Restate each line below word for word, skipping every picture.
☆ ☆ ☆ ☆ ☆
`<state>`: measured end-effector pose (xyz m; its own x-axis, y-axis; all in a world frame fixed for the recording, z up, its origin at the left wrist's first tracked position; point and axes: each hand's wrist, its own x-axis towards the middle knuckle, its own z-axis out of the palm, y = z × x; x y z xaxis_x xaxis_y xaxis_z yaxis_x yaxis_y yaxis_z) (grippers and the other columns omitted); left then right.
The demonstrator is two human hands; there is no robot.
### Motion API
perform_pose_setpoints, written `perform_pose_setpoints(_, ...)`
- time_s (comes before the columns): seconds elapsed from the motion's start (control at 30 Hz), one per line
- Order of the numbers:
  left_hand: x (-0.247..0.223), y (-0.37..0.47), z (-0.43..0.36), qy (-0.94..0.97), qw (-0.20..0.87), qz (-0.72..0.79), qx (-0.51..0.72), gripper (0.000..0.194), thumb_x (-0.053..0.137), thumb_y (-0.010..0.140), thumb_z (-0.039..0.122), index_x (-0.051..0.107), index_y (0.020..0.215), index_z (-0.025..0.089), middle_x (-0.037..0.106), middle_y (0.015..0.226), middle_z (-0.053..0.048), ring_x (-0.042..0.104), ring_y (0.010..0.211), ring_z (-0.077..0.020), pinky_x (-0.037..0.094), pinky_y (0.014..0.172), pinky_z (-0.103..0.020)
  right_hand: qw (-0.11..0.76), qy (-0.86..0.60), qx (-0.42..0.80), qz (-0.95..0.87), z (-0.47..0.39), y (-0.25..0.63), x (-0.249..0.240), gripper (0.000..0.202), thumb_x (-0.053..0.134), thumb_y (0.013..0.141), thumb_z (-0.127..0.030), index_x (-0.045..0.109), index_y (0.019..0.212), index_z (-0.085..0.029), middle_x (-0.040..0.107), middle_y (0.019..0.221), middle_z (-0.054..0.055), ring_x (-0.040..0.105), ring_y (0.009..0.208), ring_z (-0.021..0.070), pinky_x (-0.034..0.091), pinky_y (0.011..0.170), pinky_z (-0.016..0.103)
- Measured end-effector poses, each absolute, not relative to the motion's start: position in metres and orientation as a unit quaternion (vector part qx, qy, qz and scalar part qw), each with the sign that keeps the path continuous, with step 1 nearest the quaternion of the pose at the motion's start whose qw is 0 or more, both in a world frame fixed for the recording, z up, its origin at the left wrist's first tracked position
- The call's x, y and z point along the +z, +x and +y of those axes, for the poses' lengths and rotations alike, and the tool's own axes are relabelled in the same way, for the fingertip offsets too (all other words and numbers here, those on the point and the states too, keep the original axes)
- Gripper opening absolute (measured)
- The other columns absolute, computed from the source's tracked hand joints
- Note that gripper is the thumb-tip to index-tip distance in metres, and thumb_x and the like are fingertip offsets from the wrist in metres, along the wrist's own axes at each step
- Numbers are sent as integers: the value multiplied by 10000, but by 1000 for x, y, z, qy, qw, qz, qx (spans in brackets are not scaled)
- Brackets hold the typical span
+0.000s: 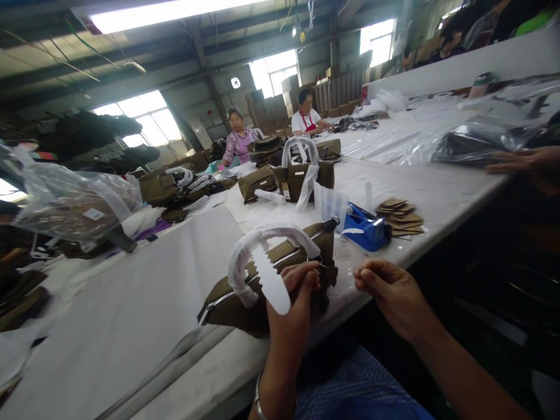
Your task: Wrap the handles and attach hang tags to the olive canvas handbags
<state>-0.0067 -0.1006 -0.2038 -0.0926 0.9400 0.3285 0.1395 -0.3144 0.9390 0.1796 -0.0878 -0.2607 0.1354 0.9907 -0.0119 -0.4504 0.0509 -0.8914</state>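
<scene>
A brown-green handbag [258, 291] with a silver zip lies at the table's front edge, its handle [238, 265] wrapped in white. At the near end of the handle, my left hand [293, 294] is closed in a pinch beside dark hardware and a dark hanging piece [329, 277]. A white strip with jagged edges [269, 280] rests against this hand; whether its fingers hold it I cannot tell. My right hand [391, 289] is apart from the bag, to its right, thumb and fingers pressed together. What the fingertips of either hand grip is too small to make out.
A blue tape dispenser [365, 227] stands behind the bag, beside a pile of brown card pieces [399, 216]. Further back are more handbags [301, 178]. Plastic-wrapped goods [472, 143] lie at the right, near another person's hand [525, 160]. Two people sit across the table [144, 256].
</scene>
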Motion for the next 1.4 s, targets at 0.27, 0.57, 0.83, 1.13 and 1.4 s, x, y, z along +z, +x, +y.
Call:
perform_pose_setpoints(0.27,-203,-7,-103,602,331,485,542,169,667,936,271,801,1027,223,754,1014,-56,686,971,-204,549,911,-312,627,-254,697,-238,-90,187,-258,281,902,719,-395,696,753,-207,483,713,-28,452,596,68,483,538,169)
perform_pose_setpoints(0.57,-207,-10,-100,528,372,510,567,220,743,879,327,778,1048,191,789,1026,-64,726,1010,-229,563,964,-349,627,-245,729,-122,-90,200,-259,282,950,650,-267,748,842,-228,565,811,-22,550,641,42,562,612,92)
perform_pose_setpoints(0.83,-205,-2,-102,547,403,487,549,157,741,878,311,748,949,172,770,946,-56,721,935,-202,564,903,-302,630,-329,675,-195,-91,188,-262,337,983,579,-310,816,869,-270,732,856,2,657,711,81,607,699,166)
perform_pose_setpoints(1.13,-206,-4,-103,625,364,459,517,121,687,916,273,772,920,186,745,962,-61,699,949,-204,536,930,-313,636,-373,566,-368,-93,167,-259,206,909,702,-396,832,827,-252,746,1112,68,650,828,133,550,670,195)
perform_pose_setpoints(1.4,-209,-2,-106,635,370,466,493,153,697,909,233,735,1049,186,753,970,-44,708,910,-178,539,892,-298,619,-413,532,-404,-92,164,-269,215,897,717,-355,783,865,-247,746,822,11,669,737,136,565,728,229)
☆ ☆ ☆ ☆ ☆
> WRITTEN SOLUTION:
`<state>`: measured end-effector pose (xyz m; its own x-axis, y-axis; all in a world frame fixed for the recording, z up, its origin at the left wrist's first tracked position; point and axes: each hand's wrist, its own x-axis towards the middle knuckle, its own z-axis out of the palm, y = z × x; x y z xaxis_x xaxis_y xaxis_z yaxis_x yaxis_y yaxis_z) (grippers and the other columns omitted); left then right.
The demonstrator is two human hands; there is no robot.
### Motion API
perform_pose_setpoints, written `perform_pose_setpoints(_, ...)`
- time_s (comes before the columns): seconds elapsed from the motion's start (control at 30 Hz), one per line
- Order of the numbers:
  left_hand: x (-0.247..0.223), y (-0.37..0.47), z (-0.43..0.36), qy (-0.94..0.97), qw (-0.20..0.87), qz (-0.72..0.79), qx (-0.51..0.72), gripper (0.000..0.194), thumb_x (-0.053..0.137), thumb_y (-0.010..0.140), thumb_z (-0.039..0.122), index_x (-0.051..0.107), index_y (0.020..0.215), index_z (-0.025..0.089), middle_x (-0.037..0.106), middle_y (0.015..0.226), middle_z (-0.053..0.048), ring_x (-0.042..0.104), ring_y (0.010..0.211), ring_z (-0.077..0.020), pinky_x (-0.037..0.094), pinky_y (0.014..0.172), pinky_z (-0.103..0.020)
  right_hand: qw (-0.11..0.76), qy (-0.86..0.60), qx (-0.42..0.80), qz (-0.95..0.87), z (-0.47..0.39), y (-0.25..0.63), x (-0.249..0.240), gripper (0.000..0.202), thumb_x (-0.053..0.134), thumb_y (0.013..0.141), thumb_z (-0.127..0.030), index_x (-0.045..0.109), index_y (0.019..0.212), index_z (-0.085..0.029), middle_x (-0.040..0.107), middle_y (0.019..0.221), middle_z (-0.054..0.055), ring_x (-0.040..0.105), ring_y (0.009..0.208), ring_z (-0.021..0.070), pinky_x (-0.034..0.091), pinky_y (0.011..0.170), pinky_z (-0.016..0.103)
- Measured end-effector poses, each absolute, not relative to the motion's start: position in metres and orientation as a unit quaternion (vector part qx, qy, qz and scalar part qw), each with the sign that keeps the path continuous, with step 1 nearest the quaternion of the pose at the motion's start whose qw is 0 or more, both in a world frame fixed for the recording, z up, its origin at the left wrist's first tracked position
- The call's x, y and z point along the +z, +x and +y of those axes, for the poses' lengths and rotations alike, and the tool's own axes are relabelled in the same way, for the fingertip offsets too (all other words and numbers here, those on the point and the states too, keep the original axes)
- Gripper opening absolute (measured)
- The other columns absolute, computed from the source's tracked hand joints
- Note that gripper is the thumb-tip to index-tip distance in metres, and thumb_x and the like are fingertip offsets from the wrist in metres, along the wrist's own axes at each step
- Numbers are sent as integers: the value multiplied by 10000, but by 1000 for x, y, z, qy, qw, qz, qx (spans in brackets are not scaled)
- Brackets hold the typical span
+0.000s: 
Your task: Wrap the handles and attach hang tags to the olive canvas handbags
<state>-0.0067 -0.1006 -0.2038 -0.0926 0.9400 0.3285 0.1395 -0.3144 0.9390 0.1796 -0.0878 -0.2607 0.1354 0.9907 -0.0119 -0.4504 0.0509 -0.8914</state>
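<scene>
A brown-green handbag [258, 291] with a silver zip lies at the table's front edge, its handle [238, 265] wrapped in white. At the near end of the handle, my left hand [293, 294] is closed in a pinch beside dark hardware and a dark hanging piece [329, 277]. A white strip with jagged edges [269, 280] rests against this hand; whether its fingers hold it I cannot tell. My right hand [391, 289] is apart from the bag, to its right, thumb and fingers pressed together. What the fingertips of either hand grip is too small to make out.
A blue tape dispenser [365, 227] stands behind the bag, beside a pile of brown card pieces [399, 216]. Further back are more handbags [301, 178]. Plastic-wrapped goods [472, 143] lie at the right, near another person's hand [525, 160]. Two people sit across the table [144, 256].
</scene>
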Motion for the next 1.4 s, targets at 0.27, 0.57, 0.83, 1.13 and 1.4 s, x, y, z along +z, +x, +y.
Call:
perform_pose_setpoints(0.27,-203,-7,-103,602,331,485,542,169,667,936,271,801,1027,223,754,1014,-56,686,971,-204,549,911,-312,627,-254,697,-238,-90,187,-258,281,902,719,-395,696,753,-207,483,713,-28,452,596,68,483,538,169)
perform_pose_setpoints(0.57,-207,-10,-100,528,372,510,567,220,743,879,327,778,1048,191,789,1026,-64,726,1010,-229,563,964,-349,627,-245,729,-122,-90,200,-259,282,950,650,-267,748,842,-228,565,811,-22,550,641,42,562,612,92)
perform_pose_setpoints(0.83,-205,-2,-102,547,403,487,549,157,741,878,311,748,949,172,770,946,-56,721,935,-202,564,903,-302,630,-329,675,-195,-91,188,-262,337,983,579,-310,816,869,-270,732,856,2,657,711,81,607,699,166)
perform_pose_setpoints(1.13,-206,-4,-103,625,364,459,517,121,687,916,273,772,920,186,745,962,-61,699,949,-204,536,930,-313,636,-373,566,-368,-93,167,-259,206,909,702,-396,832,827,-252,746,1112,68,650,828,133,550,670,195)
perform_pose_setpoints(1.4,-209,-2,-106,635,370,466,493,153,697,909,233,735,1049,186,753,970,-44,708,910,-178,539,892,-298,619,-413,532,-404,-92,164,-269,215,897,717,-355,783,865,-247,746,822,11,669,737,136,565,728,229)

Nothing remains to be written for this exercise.